• EXERCISE: Each line from the start of the data below through the one containing "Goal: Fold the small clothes" must be reproduced exactly.

Saved data entries:
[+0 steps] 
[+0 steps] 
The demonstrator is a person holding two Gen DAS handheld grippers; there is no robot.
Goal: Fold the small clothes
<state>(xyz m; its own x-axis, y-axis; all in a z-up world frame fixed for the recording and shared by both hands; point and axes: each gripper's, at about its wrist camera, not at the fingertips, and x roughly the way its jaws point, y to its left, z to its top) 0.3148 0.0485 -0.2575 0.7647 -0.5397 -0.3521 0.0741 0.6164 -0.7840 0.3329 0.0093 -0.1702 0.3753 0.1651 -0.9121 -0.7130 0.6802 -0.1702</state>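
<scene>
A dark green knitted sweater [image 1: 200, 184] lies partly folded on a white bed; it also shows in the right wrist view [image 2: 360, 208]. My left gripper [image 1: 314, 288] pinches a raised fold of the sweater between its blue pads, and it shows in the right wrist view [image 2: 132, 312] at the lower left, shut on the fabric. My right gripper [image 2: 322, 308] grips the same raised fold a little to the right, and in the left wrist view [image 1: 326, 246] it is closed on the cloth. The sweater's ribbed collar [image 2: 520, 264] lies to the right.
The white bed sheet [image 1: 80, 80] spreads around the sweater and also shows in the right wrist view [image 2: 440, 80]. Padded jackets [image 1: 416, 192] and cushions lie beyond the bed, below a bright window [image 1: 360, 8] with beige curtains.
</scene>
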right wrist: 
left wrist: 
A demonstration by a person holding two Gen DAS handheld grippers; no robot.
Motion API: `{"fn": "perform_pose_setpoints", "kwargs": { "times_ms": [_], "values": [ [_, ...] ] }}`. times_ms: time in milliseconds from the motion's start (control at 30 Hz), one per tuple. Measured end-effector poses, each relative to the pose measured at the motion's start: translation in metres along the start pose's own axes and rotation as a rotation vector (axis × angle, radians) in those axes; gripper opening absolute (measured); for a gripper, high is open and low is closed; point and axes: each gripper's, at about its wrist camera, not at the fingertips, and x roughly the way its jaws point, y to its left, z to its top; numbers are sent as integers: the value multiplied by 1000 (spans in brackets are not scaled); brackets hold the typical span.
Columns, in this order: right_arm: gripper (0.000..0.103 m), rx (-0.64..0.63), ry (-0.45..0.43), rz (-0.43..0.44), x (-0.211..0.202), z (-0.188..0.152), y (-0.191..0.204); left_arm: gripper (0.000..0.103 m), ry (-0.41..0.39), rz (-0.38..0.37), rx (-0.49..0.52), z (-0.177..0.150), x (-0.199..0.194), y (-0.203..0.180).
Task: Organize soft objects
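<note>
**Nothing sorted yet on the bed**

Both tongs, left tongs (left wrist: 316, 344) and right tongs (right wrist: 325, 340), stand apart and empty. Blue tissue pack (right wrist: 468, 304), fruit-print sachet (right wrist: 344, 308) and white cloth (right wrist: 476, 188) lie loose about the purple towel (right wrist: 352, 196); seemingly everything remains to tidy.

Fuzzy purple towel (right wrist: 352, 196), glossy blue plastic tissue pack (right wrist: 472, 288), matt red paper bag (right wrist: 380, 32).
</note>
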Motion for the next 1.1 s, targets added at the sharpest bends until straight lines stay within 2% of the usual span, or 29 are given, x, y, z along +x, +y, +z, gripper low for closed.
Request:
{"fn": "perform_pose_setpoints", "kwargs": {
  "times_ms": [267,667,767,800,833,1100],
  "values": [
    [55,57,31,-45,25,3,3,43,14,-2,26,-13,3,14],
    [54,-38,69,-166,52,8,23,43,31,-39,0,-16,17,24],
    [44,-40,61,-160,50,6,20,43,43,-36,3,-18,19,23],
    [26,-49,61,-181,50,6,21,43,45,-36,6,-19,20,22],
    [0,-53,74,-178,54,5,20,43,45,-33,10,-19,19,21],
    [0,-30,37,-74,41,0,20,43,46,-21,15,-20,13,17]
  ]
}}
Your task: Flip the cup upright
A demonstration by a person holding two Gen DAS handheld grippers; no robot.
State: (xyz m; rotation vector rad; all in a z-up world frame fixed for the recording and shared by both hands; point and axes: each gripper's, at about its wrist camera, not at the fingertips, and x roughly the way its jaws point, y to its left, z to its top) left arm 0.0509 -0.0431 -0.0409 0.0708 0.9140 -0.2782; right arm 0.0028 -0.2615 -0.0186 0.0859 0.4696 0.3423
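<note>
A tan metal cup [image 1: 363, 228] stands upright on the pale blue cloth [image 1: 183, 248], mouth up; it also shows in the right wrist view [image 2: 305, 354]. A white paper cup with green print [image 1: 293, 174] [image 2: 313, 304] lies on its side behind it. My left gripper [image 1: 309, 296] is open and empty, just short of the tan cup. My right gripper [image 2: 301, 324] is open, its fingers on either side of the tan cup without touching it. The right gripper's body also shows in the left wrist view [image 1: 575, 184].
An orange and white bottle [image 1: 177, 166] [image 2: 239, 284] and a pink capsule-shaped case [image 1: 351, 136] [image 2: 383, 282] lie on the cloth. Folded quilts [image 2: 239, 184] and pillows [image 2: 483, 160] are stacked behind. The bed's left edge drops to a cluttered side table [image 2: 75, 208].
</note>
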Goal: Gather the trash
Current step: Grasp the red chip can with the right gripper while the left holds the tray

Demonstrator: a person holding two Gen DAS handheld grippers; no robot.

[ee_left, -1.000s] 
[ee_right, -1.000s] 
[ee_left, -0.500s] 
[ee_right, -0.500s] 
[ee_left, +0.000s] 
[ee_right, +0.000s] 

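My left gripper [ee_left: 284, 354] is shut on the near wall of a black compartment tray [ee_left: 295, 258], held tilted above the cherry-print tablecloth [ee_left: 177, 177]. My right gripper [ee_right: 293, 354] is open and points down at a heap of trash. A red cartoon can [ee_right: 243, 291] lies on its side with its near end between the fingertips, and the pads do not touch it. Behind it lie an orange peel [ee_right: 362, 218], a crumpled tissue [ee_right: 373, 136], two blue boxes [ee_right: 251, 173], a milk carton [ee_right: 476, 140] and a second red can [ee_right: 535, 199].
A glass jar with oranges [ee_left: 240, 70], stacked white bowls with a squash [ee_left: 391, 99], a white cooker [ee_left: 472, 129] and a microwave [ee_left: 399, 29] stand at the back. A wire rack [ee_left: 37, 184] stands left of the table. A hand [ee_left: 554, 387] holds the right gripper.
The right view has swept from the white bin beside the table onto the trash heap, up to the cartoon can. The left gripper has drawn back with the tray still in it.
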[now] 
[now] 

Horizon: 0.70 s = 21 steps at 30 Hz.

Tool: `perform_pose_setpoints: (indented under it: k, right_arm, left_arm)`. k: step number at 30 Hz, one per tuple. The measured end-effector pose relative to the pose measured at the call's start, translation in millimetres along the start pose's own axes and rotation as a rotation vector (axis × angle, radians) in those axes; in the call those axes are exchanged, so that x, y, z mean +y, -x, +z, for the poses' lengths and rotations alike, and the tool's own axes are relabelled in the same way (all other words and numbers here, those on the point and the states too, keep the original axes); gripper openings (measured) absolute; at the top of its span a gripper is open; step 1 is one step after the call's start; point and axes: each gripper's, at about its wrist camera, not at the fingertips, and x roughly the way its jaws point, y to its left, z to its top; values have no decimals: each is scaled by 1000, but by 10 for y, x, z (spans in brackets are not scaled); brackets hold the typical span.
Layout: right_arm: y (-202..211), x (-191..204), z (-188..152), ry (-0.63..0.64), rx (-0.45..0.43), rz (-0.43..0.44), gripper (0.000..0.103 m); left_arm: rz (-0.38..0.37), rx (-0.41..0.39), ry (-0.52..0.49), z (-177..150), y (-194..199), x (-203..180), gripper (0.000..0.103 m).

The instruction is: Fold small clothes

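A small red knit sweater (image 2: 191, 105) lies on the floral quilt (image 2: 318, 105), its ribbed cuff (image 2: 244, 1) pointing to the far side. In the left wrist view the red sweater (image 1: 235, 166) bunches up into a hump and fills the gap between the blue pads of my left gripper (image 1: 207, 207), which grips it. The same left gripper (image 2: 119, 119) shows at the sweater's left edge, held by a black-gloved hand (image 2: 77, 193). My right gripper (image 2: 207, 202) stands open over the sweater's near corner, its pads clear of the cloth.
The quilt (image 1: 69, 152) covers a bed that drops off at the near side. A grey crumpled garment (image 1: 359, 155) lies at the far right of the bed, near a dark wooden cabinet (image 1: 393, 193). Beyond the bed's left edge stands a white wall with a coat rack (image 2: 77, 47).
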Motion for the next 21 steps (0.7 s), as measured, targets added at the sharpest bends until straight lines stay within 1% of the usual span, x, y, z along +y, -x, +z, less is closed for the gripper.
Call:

• REPLY TO THE TASK:
[+0 steps] 
[+0 steps] 
The demonstrator is a person holding two Gen DAS handheld grippers; there is no robot.
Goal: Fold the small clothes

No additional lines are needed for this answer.